## Your assignment:
The required output is every line from the beginning of the entries below through the line that includes "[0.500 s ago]", copied exactly.

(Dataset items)
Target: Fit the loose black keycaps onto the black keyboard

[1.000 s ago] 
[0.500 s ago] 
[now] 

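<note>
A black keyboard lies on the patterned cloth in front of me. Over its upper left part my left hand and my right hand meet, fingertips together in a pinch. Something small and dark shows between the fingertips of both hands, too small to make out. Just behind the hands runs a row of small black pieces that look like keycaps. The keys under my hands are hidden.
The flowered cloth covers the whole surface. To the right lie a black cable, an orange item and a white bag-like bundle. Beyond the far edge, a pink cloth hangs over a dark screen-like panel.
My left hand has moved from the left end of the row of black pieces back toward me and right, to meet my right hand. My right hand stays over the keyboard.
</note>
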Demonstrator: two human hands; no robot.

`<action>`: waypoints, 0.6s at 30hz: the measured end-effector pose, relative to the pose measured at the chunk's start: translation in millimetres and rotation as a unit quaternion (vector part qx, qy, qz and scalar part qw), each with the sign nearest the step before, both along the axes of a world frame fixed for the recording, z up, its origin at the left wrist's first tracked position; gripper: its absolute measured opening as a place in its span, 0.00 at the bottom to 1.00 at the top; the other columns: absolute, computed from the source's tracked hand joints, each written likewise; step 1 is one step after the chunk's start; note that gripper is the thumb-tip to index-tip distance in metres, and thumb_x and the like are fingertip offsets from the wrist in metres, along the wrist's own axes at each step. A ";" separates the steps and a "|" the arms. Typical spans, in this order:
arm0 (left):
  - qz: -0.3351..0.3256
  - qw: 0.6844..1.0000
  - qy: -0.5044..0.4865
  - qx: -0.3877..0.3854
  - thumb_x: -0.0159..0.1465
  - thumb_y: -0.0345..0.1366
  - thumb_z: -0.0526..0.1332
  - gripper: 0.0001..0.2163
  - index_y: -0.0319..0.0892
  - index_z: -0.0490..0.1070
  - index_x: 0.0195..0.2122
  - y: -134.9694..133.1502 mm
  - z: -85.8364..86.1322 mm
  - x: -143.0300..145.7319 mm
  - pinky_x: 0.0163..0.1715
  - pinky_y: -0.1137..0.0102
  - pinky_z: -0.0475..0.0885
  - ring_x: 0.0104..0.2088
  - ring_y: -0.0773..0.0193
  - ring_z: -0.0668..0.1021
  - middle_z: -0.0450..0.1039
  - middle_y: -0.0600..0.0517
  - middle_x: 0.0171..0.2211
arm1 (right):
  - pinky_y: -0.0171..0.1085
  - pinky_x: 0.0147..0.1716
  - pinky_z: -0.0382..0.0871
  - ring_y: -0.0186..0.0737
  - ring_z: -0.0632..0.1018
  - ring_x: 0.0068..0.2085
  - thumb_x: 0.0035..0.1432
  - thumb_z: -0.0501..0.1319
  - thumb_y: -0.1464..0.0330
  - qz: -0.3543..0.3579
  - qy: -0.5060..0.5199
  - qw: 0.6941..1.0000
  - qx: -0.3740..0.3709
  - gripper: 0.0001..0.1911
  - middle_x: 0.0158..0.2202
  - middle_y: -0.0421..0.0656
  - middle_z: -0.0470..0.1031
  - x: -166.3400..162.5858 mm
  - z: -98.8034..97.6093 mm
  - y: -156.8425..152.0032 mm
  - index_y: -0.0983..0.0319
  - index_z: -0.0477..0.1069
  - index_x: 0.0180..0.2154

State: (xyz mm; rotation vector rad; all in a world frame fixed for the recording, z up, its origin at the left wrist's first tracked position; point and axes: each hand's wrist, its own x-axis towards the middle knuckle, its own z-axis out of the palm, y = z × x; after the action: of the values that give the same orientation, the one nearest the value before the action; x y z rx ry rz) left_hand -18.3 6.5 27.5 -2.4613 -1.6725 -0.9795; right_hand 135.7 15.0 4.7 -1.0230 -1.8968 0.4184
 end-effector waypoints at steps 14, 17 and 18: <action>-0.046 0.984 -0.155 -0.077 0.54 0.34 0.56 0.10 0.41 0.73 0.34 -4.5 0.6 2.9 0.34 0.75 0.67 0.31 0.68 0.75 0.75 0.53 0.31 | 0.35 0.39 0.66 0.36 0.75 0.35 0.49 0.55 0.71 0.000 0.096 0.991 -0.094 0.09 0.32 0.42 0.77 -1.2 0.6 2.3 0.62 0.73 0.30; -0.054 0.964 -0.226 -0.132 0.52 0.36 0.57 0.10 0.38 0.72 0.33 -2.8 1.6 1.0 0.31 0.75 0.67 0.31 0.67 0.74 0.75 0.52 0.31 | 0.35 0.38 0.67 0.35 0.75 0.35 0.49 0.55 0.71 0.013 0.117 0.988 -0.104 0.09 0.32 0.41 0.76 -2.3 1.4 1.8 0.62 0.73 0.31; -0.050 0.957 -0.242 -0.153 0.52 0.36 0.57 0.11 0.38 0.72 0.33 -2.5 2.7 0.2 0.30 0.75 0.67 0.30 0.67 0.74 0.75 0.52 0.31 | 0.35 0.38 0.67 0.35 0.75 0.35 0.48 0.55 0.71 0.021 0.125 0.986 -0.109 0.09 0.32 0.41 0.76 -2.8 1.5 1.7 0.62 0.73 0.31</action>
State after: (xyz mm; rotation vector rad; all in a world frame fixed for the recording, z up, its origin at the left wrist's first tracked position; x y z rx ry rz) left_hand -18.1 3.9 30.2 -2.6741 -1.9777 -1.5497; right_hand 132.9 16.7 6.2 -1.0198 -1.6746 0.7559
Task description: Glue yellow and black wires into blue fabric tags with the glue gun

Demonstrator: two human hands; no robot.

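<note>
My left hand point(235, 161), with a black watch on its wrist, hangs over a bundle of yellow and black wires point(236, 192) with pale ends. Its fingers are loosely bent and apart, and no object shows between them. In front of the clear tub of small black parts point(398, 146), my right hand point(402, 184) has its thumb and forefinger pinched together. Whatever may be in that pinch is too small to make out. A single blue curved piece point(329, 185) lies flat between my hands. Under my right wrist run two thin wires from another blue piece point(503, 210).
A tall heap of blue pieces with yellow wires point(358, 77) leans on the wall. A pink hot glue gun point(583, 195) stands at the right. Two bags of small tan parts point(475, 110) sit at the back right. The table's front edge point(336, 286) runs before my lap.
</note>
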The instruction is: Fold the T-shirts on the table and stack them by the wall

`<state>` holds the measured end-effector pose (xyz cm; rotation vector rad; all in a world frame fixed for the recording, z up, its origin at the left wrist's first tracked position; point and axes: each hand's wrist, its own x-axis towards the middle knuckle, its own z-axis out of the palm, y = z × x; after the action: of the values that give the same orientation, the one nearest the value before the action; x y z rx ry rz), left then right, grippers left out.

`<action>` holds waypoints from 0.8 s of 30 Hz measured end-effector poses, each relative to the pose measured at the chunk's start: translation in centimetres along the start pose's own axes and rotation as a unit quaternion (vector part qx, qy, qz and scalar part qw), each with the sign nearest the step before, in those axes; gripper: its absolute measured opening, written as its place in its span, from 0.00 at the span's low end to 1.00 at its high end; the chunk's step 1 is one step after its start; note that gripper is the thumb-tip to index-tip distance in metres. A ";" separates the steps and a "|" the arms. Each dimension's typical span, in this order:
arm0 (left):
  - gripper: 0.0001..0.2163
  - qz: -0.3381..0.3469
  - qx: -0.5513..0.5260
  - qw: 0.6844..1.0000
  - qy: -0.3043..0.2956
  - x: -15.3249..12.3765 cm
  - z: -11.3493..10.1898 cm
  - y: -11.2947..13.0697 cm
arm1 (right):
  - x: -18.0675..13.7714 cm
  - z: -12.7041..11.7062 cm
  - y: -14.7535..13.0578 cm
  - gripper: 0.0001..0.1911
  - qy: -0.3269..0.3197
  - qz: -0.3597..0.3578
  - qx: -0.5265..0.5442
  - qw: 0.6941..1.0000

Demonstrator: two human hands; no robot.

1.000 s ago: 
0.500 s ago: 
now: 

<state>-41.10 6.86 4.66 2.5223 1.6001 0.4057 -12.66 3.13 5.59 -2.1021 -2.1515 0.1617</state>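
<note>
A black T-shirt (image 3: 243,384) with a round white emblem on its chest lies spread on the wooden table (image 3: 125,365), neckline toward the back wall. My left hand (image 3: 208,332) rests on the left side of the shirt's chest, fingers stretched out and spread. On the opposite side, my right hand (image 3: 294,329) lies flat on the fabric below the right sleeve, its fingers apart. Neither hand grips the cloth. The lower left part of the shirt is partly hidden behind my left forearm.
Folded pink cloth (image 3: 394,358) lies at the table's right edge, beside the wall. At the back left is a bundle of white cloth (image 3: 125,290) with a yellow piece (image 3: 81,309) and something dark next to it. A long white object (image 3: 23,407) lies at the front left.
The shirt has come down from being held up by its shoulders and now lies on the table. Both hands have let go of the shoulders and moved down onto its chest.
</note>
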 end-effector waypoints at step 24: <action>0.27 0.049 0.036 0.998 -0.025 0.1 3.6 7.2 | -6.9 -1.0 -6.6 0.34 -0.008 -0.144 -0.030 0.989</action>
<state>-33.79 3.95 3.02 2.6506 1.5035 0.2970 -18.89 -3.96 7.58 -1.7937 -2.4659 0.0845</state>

## Finished task:
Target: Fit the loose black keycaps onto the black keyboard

[1.000 s ago] 
[0.500 s ago] 

Here the exercise is finished.